▶ WORK TASK:
Using the listing below, retype exactly the lines starting at the one with "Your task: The" and ending at the one with "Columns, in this", and include both.

• • • • •

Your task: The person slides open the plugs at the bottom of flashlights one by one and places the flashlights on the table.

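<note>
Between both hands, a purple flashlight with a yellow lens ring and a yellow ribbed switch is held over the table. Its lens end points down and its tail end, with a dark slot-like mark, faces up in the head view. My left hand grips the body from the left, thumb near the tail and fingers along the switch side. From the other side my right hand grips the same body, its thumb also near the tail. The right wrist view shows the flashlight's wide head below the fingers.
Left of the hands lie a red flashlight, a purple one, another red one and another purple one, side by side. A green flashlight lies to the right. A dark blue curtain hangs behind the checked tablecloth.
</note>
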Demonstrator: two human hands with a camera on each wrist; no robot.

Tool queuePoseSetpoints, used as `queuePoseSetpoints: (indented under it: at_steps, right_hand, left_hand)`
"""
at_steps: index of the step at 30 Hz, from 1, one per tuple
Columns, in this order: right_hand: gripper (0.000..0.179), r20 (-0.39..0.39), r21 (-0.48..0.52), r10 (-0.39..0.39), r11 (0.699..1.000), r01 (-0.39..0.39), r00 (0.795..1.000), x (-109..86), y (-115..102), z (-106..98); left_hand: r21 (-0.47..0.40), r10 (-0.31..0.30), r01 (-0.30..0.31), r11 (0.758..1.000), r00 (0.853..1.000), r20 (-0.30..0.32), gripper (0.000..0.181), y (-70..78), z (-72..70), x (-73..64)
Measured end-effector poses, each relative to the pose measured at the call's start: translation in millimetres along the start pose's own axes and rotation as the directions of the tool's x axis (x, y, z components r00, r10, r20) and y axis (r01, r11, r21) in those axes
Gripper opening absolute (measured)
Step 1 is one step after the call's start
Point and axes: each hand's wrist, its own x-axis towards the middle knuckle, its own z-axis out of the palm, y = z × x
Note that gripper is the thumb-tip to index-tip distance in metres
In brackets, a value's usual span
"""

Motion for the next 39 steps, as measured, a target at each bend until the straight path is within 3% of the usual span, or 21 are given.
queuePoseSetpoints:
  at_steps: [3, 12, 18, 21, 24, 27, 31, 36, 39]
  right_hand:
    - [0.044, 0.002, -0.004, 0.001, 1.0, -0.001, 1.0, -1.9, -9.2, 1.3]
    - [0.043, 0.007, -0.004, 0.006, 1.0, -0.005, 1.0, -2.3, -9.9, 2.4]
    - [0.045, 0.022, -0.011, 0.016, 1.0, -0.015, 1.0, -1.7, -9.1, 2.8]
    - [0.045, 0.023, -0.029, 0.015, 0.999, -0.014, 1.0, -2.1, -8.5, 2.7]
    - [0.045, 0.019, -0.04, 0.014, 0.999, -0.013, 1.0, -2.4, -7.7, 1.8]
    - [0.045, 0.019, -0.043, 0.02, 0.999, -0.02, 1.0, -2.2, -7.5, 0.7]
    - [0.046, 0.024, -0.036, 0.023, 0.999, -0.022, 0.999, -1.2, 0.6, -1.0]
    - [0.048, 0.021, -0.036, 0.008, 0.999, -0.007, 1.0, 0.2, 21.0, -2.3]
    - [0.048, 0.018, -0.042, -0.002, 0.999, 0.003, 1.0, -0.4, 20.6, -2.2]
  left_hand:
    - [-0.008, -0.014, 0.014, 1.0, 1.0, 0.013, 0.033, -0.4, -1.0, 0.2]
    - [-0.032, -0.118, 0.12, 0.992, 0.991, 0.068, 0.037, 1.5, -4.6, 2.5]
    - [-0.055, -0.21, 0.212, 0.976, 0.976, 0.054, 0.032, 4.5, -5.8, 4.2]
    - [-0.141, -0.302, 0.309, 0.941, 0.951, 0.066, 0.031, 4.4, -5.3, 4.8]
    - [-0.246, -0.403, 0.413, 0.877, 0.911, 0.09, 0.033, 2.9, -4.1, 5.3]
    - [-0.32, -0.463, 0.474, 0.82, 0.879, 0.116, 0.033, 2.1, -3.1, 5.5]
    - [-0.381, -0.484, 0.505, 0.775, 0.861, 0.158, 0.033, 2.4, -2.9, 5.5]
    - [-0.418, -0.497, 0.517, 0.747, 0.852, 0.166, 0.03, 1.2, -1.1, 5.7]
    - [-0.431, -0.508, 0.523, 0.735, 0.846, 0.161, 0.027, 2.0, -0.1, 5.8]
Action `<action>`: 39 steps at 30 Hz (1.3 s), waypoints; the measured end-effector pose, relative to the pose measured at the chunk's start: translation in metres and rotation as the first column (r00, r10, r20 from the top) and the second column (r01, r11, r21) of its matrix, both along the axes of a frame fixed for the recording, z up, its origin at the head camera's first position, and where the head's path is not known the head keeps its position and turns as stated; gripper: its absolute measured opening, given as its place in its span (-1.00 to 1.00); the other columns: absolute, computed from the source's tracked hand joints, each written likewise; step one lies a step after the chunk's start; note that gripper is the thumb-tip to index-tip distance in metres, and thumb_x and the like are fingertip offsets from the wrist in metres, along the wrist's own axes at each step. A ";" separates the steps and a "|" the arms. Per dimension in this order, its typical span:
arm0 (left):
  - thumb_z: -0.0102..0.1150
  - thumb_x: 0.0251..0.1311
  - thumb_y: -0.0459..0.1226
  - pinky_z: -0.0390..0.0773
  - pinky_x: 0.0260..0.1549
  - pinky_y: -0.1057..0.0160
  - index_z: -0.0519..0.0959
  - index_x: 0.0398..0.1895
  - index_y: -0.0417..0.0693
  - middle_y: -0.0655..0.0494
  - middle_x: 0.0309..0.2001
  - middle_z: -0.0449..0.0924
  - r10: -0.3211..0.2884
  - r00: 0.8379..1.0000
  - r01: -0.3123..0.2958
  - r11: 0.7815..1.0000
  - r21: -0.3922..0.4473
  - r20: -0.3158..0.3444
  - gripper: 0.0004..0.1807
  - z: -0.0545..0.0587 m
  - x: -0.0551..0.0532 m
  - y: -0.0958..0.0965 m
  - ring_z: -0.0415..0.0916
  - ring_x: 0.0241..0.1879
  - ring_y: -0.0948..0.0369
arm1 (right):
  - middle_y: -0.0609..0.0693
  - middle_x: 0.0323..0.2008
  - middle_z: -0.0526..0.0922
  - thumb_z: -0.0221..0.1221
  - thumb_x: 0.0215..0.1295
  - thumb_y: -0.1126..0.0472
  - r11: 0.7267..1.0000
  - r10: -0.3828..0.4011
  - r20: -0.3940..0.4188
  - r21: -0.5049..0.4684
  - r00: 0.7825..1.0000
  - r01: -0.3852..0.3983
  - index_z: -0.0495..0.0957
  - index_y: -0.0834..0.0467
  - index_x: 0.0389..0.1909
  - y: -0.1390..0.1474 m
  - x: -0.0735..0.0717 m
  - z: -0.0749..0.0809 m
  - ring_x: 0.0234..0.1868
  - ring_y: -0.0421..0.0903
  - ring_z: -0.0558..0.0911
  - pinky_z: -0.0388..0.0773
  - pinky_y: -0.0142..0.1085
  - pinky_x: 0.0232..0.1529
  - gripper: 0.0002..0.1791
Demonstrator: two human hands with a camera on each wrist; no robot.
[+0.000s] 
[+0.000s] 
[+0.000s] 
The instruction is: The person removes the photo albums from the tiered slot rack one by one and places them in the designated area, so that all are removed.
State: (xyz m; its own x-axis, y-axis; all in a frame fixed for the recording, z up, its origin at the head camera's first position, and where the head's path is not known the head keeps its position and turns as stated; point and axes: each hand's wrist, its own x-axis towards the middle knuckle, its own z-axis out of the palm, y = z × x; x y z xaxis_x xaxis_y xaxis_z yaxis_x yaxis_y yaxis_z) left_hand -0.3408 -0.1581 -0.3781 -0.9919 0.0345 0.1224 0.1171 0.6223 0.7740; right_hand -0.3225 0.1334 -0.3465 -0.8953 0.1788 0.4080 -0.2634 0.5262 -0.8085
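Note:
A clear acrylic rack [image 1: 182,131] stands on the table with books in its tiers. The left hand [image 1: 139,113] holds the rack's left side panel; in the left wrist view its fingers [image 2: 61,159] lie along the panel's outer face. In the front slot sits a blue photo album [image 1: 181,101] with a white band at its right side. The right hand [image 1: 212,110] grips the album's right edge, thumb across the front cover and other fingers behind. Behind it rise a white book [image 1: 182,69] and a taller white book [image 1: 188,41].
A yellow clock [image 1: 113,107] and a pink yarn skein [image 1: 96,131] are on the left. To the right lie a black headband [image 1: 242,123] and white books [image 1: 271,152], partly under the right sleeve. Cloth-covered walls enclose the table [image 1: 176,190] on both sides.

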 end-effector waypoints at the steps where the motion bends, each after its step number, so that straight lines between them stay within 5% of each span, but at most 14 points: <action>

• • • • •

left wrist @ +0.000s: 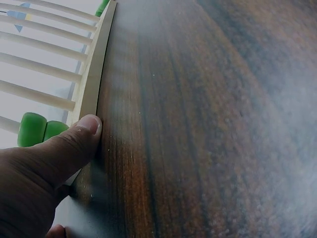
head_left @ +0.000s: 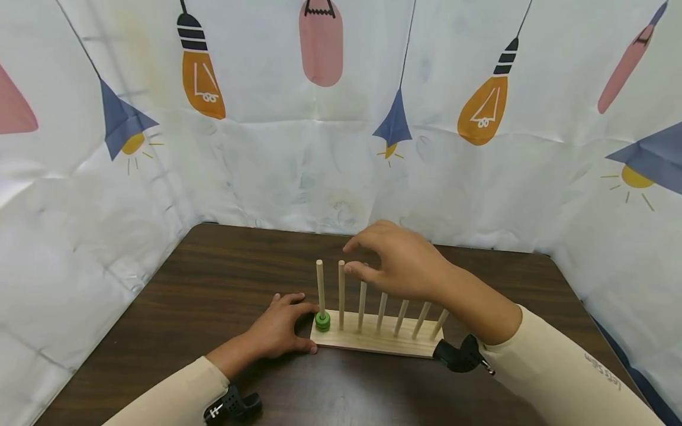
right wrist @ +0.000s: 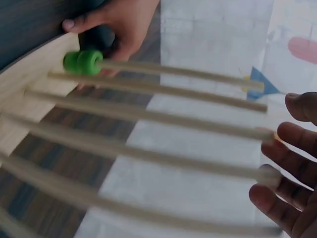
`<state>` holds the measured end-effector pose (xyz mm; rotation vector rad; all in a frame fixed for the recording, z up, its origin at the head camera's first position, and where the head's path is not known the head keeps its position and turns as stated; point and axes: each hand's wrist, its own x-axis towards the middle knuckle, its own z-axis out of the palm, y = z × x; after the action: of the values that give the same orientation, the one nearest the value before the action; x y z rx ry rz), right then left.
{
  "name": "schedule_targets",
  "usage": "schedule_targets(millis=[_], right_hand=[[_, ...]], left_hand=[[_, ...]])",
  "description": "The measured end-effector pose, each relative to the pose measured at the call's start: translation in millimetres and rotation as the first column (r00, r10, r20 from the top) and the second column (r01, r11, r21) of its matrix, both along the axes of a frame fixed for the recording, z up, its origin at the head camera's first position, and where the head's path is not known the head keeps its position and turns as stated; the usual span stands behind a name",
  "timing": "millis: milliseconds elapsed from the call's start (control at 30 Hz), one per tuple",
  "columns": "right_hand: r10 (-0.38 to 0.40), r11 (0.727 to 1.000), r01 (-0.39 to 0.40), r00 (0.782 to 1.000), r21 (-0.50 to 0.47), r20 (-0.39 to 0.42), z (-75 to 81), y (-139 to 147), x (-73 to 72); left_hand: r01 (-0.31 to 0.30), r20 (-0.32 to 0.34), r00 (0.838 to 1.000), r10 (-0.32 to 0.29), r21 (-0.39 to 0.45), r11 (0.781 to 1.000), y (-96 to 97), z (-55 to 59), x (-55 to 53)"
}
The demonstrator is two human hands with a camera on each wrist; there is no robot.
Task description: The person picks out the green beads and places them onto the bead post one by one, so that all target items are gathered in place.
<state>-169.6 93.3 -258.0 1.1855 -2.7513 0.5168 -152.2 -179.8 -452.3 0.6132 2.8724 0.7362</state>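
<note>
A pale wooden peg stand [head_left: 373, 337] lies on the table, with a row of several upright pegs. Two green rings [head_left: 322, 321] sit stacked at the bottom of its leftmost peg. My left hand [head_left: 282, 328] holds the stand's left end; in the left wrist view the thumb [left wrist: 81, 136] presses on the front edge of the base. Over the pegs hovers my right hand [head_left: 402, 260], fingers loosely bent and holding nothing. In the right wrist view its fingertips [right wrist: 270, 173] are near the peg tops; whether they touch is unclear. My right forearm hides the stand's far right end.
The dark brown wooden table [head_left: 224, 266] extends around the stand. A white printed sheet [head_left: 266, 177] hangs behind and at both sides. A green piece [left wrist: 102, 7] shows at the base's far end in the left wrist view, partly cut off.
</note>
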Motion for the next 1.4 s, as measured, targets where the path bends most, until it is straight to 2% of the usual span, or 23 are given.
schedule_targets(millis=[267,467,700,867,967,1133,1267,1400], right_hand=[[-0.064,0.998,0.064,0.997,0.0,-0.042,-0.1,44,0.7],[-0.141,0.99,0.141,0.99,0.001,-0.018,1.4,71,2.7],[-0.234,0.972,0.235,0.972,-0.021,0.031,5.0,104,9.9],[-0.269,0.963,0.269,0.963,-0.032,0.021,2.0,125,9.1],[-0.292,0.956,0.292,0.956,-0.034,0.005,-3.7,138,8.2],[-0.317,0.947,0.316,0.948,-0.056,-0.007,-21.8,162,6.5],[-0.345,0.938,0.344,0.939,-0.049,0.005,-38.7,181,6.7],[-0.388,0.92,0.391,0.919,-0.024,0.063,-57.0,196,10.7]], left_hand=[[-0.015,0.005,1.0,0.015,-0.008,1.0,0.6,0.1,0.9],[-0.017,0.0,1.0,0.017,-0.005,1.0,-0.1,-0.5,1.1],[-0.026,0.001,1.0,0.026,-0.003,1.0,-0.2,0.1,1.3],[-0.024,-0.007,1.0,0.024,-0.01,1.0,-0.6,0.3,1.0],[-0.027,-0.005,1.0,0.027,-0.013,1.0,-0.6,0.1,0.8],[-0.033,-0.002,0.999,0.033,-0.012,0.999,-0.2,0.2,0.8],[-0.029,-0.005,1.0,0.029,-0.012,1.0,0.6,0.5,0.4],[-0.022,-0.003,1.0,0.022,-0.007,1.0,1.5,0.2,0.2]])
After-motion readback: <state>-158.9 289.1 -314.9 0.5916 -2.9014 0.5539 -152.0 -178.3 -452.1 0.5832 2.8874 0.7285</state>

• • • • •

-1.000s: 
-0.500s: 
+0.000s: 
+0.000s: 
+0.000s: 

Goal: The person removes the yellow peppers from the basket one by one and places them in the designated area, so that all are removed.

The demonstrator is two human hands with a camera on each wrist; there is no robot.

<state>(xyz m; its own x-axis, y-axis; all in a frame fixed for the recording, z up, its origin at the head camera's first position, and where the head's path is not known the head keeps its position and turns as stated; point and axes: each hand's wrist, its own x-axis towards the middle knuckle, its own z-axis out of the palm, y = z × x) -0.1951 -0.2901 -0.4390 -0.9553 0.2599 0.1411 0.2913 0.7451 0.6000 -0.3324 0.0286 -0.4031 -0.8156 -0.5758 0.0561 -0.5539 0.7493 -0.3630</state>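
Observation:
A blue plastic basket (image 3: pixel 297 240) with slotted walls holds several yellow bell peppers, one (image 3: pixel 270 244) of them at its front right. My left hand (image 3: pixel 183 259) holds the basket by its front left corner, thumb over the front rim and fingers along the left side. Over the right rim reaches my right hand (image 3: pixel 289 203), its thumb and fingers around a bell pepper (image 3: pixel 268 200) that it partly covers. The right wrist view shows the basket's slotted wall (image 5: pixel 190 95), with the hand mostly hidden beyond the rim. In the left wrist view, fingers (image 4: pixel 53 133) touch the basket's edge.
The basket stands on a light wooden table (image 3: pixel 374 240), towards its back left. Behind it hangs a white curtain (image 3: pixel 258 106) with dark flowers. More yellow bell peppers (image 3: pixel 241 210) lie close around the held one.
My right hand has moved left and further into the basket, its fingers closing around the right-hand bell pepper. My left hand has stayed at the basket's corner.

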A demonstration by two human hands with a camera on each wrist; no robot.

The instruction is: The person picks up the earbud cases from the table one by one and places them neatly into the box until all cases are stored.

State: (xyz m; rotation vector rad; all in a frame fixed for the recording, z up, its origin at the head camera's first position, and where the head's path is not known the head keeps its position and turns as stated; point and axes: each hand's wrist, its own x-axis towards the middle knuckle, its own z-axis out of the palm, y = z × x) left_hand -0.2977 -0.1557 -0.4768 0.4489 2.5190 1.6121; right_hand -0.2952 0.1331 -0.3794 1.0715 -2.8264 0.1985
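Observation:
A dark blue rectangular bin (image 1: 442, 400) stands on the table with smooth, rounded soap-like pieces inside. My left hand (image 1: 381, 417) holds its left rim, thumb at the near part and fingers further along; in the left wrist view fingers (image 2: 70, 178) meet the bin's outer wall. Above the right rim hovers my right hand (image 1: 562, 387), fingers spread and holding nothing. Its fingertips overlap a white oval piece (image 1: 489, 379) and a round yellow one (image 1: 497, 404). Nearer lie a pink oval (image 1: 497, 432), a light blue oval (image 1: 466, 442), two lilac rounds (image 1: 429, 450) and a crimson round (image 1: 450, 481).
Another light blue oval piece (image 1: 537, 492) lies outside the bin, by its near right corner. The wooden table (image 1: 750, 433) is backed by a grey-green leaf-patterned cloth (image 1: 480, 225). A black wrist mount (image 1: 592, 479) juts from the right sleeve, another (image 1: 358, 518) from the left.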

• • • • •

▶ ANSWER SPACE:
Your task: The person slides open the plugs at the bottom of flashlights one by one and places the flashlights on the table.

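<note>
Between both hands, a purple flashlight with a yellow lens ring and a yellow ribbed switch is held over the table. Its lens end points down and its tail end, with a dark slot-like mark, faces up in the head view. My left hand grips the body from the left, thumb near the tail and fingers along the switch side. From the other side my right hand grips the same body, its thumb also near the tail. The right wrist view shows the flashlight's wide head below the fingers.
Left of the hands lie a red flashlight, a purple one, another red one and another purple one, side by side. A green flashlight lies to the right. A dark blue curtain hangs behind the checked tablecloth.
</note>
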Demonstrator: two human hands with a camera on each wrist; no robot.

Tool queuePoseSetpoints, used as `queuePoseSetpoints: (indented under it: at_steps, right_hand, left_hand)`
"""
at_steps: index of the step at 30 Hz, from 1, one per tuple
Columns, in this order: right_hand: gripper (0.000..0.179), r20 (-0.39..0.39), r21 (-0.48..0.52), r10 (-0.39..0.39), r11 (0.699..1.000), r01 (-0.39..0.39), r00 (0.795..1.000), x (-109..86), y (-115..102), z (-106..98); left_hand: r21 (-0.47..0.40), r10 (-0.31..0.30), r01 (-0.30..0.31), r11 (0.758..1.000), r00 (0.853..1.000), r20 (-0.30..0.32), gripper (0.000..0.181), y (-70..78), z (-72..70), x (-73..64)

That finishes the output.